Figure 5

gNa density variability between neurons decorrelates spiking in response to fluctuating currents in a computational model across a range of conditions. (A) Spike patterns of neurons with several levels of maximal sodium conductance (gNa) in response to the same time varying noisy current injection with a mean (μ) of 90 pA, standard deviation (σ) of 22 pA, and time constant (τ) of 3 ms. (B) Histograms of the gNa assigned to neurons used in the simulations in C–H, generated from data in Fig. 1. CV-gNa denotes the coefficient of variation in gNa between different cells.
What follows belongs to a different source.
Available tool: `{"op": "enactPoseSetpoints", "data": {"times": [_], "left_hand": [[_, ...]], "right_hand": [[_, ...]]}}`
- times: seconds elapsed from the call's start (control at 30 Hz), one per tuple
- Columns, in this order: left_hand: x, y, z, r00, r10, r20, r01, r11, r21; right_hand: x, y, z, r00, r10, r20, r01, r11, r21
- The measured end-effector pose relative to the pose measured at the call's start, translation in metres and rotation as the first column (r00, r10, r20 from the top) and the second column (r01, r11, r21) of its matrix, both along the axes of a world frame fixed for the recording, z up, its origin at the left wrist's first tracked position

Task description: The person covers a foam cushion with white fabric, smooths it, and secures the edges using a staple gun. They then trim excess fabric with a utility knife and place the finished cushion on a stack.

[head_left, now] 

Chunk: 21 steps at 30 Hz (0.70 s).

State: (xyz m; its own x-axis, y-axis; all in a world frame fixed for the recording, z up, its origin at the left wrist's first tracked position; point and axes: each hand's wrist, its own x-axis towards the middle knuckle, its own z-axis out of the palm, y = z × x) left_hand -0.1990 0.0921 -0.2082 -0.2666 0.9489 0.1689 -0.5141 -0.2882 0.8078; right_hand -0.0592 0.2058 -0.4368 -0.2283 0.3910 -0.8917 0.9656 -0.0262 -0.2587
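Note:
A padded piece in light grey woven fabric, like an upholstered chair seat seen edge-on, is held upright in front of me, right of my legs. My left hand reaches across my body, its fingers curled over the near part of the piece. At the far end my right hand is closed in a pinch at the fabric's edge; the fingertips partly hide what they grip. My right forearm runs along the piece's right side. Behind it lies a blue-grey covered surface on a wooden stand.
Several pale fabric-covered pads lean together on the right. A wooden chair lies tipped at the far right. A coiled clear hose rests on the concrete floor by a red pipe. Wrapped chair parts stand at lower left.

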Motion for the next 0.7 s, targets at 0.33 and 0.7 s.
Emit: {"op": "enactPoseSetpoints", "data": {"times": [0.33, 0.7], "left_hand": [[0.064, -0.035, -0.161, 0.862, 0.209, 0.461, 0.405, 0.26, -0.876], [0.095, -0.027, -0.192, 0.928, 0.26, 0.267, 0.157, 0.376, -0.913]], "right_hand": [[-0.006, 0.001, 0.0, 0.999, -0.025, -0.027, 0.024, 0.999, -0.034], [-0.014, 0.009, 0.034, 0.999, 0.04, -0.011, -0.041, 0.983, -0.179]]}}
Distribution includes 3 values > 180 pS/µm2 not shown on the histogram for visibility. (C) Raster plots of neuronal spike times of 240 neurons generated from fluctuation currents as in A with gNa sampled from distributions shown in B. (D) Resultant mean pairwise correlation (top left), mean phase coherence (top right), firing rate (bottom left), and coefficient of variation in firing rate (bottom right) between neurons as current μ is varied and σ = 22 pA and τ of 3 ms. (E) Results as in D while varying current σ with μ = 90 pA and τ = 3 ms. (F) Results as in D while varying current τ and accompanying variation σ which gives a membrane potential standard deviation of 3.7 mV and μ = 90 pA. (G) Results as in D while varying gNa μ with current μ = 90 pA, σ = 22 pA, and τ = 3 ms. (H) Pairwise correlation between neurons vs their geometric mean rate for 1000 neurons simulated as in C. Black dashed line indicates best fit line between 10 and 30 Hz. Dashed blue line indicates mean correlation over entire CV-gNa = 0.53 population in C. Dashed red line indicates mean level of correlation over entire CV-gNa = 0.1 population in C.